Como saben los profesionales del ramo, el autoodio resulta algo mucho más peligroso que la rabia contra la alteridad. Si de alguna cosa nos habla el atentado de Magdeburgo es de cómo los recién llegados que llegan a Europa, más que exportar culturas que nos puedan alterar por exóticas o incívicas, pueden acabar propagando la violencia clasista-sistémica que vivían en su casa. Entiendo que esta aproximación al hecho no se advenga mucho al que, nos guste o no, es el eje divisorio que se cierne sobre la política catalana; dicho lisa y llanamente, si el centro del independentismo (y parte del españolismo) acaba abrazando las tesis de Sílvia Orriols.
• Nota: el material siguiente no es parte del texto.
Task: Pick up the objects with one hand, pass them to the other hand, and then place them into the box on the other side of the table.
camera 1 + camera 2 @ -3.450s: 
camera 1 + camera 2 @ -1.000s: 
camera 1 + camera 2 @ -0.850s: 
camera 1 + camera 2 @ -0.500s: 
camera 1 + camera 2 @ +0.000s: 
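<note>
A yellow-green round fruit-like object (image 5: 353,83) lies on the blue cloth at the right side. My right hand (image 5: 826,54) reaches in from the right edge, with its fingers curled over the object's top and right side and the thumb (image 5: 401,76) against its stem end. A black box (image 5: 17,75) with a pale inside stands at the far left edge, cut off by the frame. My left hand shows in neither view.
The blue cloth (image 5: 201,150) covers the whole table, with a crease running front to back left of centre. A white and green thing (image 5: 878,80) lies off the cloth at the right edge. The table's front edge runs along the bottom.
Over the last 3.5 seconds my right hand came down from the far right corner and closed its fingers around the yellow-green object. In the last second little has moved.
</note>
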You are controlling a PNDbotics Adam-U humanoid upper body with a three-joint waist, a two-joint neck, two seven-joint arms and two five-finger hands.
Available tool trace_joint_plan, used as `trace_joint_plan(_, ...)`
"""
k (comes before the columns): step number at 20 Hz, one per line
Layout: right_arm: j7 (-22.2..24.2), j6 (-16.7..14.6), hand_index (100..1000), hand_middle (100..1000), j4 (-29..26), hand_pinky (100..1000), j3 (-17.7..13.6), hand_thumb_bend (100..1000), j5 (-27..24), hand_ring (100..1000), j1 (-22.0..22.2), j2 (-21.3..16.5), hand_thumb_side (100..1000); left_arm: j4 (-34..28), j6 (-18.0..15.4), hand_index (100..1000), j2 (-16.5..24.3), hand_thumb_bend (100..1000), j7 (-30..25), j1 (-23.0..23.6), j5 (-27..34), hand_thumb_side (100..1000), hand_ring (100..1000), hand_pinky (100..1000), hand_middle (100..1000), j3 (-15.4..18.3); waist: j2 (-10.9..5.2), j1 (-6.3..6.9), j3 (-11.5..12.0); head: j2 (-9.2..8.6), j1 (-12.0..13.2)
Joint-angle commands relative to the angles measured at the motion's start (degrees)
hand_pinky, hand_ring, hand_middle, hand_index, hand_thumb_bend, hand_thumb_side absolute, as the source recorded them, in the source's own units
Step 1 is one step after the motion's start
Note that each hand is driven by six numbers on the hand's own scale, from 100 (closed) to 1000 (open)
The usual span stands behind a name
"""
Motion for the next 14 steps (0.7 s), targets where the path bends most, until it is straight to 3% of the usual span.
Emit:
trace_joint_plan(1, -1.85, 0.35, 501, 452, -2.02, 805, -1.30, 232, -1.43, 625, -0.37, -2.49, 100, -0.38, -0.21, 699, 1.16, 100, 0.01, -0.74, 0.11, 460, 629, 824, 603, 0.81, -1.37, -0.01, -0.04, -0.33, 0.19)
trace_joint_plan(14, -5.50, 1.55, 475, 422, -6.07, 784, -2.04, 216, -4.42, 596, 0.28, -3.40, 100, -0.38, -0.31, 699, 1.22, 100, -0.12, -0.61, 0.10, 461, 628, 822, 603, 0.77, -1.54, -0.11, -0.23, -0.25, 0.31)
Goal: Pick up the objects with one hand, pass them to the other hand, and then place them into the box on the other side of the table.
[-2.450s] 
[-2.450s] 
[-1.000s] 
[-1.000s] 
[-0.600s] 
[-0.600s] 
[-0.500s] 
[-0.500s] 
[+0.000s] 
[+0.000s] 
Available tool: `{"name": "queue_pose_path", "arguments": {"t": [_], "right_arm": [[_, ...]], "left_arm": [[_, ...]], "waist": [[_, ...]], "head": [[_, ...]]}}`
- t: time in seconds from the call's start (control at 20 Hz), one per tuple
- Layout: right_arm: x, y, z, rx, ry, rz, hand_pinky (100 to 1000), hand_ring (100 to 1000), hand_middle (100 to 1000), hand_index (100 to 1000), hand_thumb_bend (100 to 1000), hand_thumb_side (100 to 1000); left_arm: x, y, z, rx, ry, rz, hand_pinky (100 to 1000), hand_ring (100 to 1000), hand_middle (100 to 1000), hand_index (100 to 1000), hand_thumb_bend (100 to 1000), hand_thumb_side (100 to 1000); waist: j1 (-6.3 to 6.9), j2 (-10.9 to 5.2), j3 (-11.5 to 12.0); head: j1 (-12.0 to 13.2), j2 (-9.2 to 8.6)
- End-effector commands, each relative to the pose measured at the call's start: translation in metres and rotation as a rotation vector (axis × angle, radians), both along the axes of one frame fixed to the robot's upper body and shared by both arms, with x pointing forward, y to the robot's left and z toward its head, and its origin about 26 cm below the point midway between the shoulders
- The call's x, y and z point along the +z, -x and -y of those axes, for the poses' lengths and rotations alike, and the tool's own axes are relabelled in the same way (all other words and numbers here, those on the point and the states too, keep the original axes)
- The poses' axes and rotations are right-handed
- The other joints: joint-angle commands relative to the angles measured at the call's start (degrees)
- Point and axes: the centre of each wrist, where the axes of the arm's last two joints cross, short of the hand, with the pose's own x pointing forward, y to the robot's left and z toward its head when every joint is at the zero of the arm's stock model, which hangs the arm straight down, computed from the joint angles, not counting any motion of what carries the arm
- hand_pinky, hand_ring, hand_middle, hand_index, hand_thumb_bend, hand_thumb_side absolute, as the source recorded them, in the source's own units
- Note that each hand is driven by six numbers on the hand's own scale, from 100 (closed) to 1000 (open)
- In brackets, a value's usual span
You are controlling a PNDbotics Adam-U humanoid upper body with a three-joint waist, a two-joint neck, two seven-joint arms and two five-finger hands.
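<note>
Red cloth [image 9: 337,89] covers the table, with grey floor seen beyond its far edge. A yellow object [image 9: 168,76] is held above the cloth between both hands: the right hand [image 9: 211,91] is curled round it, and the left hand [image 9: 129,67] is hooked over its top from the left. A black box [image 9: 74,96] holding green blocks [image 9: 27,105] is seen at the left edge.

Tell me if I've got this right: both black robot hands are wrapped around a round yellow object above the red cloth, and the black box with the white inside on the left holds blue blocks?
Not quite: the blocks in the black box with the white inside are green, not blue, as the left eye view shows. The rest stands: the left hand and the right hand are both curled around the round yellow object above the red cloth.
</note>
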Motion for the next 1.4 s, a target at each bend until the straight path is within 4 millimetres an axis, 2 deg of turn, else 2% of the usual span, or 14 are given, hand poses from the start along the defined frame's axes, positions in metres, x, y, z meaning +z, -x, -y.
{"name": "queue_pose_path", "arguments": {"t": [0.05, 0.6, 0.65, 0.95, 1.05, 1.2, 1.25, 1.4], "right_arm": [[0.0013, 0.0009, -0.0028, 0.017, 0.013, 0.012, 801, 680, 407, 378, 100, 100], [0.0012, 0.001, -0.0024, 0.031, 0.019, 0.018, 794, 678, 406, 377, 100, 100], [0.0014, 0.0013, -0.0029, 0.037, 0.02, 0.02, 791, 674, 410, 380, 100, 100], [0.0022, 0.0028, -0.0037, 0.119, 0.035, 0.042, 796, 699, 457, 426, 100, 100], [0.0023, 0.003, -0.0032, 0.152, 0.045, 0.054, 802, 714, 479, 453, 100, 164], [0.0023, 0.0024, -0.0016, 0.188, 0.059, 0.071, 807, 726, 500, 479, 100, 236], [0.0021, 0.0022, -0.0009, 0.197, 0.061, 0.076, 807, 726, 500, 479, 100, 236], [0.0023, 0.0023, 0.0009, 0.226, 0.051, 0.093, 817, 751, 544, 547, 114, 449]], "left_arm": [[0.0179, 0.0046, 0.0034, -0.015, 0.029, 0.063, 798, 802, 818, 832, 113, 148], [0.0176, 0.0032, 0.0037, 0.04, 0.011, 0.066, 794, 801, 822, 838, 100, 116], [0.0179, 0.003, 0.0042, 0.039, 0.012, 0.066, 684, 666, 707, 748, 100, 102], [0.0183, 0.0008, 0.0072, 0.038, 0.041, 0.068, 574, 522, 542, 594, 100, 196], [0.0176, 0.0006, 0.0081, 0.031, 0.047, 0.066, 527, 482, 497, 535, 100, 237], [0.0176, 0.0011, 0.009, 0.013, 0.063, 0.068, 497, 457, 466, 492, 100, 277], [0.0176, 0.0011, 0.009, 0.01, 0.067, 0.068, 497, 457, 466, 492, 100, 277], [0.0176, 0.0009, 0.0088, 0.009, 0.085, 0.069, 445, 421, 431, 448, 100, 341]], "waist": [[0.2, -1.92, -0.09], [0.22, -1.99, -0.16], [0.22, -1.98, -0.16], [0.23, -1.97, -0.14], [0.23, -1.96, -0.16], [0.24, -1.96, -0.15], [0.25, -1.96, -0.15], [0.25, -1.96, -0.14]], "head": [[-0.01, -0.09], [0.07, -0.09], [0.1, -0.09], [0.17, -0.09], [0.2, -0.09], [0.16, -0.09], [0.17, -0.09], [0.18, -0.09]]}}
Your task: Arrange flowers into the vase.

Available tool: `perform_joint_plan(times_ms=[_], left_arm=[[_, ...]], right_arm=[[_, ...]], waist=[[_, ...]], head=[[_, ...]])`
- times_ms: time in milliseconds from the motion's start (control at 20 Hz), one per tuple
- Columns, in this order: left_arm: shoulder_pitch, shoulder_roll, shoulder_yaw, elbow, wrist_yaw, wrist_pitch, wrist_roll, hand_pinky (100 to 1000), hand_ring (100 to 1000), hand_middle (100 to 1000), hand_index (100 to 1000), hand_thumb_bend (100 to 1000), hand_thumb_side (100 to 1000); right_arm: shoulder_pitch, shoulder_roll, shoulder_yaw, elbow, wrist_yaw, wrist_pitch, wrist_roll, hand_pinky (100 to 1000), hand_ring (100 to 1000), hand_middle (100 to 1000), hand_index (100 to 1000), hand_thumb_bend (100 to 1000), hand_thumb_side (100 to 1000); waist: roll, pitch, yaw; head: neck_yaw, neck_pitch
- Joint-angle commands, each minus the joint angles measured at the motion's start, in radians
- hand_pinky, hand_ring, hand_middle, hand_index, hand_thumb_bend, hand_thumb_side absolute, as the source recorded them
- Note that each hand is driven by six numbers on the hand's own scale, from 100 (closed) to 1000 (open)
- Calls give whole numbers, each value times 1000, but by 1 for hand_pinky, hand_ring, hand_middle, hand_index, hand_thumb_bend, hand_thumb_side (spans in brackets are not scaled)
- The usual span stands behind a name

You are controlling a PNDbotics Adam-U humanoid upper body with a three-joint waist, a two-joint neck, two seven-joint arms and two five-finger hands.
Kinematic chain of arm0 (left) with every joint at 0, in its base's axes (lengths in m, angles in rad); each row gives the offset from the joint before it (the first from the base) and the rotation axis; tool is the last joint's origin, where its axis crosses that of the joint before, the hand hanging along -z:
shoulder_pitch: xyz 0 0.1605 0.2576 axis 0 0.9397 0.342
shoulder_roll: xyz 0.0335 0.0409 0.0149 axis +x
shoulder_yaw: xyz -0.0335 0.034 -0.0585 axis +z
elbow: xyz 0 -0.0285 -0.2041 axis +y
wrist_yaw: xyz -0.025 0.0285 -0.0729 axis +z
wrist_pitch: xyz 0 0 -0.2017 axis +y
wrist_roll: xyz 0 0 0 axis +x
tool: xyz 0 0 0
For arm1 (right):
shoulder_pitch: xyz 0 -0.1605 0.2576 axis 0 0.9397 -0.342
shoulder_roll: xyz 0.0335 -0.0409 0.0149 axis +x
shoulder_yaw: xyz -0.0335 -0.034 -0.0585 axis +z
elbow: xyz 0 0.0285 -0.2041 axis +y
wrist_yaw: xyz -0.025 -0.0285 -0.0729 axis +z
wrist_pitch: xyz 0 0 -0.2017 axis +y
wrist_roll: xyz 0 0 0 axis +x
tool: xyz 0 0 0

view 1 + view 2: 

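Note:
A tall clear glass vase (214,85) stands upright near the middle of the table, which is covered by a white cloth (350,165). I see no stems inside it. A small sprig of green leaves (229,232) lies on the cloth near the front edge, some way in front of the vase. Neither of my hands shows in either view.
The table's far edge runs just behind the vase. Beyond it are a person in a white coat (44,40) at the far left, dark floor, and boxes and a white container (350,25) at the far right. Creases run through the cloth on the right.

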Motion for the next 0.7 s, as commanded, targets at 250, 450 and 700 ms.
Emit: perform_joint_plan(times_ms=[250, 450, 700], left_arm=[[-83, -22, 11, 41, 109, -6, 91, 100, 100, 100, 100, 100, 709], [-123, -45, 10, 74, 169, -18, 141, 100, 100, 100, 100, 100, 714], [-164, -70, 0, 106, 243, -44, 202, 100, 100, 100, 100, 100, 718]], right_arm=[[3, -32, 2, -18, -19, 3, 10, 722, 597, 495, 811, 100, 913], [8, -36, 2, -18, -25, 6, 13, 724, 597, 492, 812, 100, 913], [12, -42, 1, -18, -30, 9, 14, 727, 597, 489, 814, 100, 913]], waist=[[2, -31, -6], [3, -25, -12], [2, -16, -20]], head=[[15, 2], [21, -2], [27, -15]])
De hecho, nuestra política resulta tan tediosa —entre los esfuerzos de pacificación militar del PSC y las advertencias agónicas del president Puigdemont al PSOE— que todo el mundo ha acabado entregando el centro del debate ciudadano a las tesis de Orriols. Hoy por hoy, no damos para mucho más.
Todo eso se puede ver perfectamente en la prisa que la derecha catalana —sobre todo en el ámbito de Junts— ha experimentado para transitar rápidamente de un discurso aperturista hacia la inmigración a romper el hielo sobre la viabilidad de una Catalunya con ocho millones de habitantes (se les había adelantado Pere Aragonès, con unas formas más matizadas). Habrá que ver cómo este giro se encarnará en la nueva política (sic) de Esquerra, ahora que un conservador de fe como Oriol Junqueras tiene la autoridad absoluta. Pero el procesismo puede hacer las contorsiones argumentales que se quiera, que el copyright del invento lo seguirá ostentando Sílvia Orriols. A no ser que, hilando un poco más delgado, hagamos el esfuerzo de empezar a cavilar sobre el autoodio; eso será poco probable, pues aparte de vivir tiempos tediosos nos hemos vuelto un pelo alérgicos a la complejidad. Ya ni molestamos, decía al principio, en regalar ni un triste pésame.